Hey Everyone, I’m using XCode 5 and Mavericks. I don’t know if this has any influence in the scope/stack management but in my case it kinda starts returning me negative values. I guess that in my case it is doing the right thing, subtracting from the argument (in this case 4) but it doesn’t stop when it hits 0. Am I doing something awfully wrong here?

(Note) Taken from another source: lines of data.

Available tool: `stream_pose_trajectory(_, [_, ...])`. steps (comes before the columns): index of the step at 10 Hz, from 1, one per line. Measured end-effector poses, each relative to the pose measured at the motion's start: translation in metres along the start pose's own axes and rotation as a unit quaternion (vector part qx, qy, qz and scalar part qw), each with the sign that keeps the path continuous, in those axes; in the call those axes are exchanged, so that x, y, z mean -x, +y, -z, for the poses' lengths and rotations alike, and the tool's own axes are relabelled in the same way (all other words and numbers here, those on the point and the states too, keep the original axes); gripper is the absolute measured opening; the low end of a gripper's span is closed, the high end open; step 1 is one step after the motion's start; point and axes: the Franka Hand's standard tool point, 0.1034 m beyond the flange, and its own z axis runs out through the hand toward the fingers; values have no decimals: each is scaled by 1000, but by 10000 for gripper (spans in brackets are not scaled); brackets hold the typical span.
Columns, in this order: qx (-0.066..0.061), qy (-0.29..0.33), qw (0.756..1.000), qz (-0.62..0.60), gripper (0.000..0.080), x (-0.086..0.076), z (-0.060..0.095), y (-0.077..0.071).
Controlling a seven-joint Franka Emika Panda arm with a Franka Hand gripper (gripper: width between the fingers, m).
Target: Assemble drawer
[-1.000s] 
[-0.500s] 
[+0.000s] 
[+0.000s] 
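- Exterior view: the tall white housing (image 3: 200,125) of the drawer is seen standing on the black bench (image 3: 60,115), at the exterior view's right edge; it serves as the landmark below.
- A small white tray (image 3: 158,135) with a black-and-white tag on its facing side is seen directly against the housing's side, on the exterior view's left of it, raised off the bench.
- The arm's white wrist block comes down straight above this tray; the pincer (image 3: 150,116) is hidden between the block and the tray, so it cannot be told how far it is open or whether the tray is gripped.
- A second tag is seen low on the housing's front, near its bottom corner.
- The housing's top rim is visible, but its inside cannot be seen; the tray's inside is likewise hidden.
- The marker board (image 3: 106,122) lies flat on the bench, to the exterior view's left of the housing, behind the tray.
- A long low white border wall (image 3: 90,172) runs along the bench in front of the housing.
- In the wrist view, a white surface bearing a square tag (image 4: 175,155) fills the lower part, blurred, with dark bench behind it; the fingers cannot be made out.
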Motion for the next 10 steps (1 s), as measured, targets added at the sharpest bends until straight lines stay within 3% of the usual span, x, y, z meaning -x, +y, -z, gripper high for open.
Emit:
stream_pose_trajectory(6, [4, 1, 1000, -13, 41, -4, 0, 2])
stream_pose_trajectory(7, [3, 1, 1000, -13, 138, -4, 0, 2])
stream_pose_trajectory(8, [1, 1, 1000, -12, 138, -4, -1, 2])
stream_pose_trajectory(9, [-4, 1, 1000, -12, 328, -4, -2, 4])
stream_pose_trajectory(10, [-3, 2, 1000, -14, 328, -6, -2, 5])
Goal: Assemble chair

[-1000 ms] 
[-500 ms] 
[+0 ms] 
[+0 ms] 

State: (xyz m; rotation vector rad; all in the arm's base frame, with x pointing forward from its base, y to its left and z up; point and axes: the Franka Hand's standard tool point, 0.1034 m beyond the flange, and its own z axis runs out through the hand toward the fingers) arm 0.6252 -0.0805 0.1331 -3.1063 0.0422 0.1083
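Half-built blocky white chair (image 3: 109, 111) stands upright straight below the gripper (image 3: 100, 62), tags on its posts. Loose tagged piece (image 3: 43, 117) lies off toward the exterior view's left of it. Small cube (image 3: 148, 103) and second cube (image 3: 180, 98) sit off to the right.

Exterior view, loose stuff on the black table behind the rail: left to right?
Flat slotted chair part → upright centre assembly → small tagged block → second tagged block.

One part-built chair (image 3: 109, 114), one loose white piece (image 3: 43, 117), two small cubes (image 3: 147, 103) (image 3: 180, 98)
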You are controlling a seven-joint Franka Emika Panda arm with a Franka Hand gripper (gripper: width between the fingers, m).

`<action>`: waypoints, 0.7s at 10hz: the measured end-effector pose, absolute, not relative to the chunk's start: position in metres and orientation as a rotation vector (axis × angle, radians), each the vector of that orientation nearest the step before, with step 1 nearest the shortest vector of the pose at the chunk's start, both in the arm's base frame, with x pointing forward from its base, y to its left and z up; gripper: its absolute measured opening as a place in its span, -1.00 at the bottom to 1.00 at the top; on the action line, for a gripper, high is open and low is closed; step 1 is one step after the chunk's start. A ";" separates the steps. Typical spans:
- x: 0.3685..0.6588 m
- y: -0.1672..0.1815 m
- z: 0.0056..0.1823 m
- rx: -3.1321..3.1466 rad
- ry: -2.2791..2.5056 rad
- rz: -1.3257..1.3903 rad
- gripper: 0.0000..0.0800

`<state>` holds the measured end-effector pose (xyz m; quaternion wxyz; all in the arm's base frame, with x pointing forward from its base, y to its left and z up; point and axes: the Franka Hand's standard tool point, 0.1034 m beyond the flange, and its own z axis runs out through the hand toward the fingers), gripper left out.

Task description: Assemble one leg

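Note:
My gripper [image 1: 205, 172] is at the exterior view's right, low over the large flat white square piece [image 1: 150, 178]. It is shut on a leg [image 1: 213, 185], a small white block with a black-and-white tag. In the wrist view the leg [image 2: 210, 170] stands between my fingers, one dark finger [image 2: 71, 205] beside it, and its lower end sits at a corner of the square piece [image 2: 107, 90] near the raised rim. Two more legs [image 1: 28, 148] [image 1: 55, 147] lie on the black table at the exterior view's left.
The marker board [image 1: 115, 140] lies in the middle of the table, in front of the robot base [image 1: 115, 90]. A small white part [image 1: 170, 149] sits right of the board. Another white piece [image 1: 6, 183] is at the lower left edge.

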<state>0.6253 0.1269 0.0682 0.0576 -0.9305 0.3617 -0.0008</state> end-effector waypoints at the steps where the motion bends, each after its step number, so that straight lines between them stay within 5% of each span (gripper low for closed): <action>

[quote]-14199 bottles of beer on the wall. -14199 bottles of beer.
Take one down, pass it around, -14200 bottles of beer on the wall.[/quote]

#include <stdio.h>

[code]
void singSongFor(int numberOfBottles) {
if (numberOfBottles == 0) {
printf(“There are simply no more bottles of beer on the wall.\n\n”);
}
else {
printf("%d bottles of beer on the wall. %d bottles of beer.\n", numberOfBottles, numberOfBottles);
}
int oneFewer = (numberOfBottles - 1);
printf(“Take one down, pass it around, %d bottles of beer on the wall.\n\n”, oneFewer);

singSongFor(oneFewer);//this function calls itself

//print a message just before the function ends
printf("Put a bottle in the recycling, %d empty bottles in the bin.\n", numberOfBottles);

}

int main(int argc, const char * argv[])
{
// insert code here…
singSongFor(4);
return 0;
}[/code]


#20

I found this thread since I was baffled by the same thing. I am not sure if I am correct, here, but here’s what I have synthesized.

  1. Once numberOfBottles == 0, the stuff in the if block executes, and then, for the first time ever, the function actually gets to the last bracket.
  2. THIS means it’s time to try to get to the end of the main program, to start RETURNING.
  3. But four independent calls to singSongFor() have literally stacked up and need to be taken care of for main() to really be the only frame left around, to finally be officially done.

The explanation that makes the most sense to me is what bmpckim said, that the four calls left on the stack have unfinished business, specifically, that they each put in the recycling the number of bottles that existed when they were written as tasks. That’s what I’m going to settle on for now, but look forward to understanding things better as I go.

Second edit - OK getting it more now. Each time a new frame is created that instance of the function is temporarily paused (not paused, but busy creating a new version of itself), then, when returning can happen, it simply goes to the next step like nothing ever happened.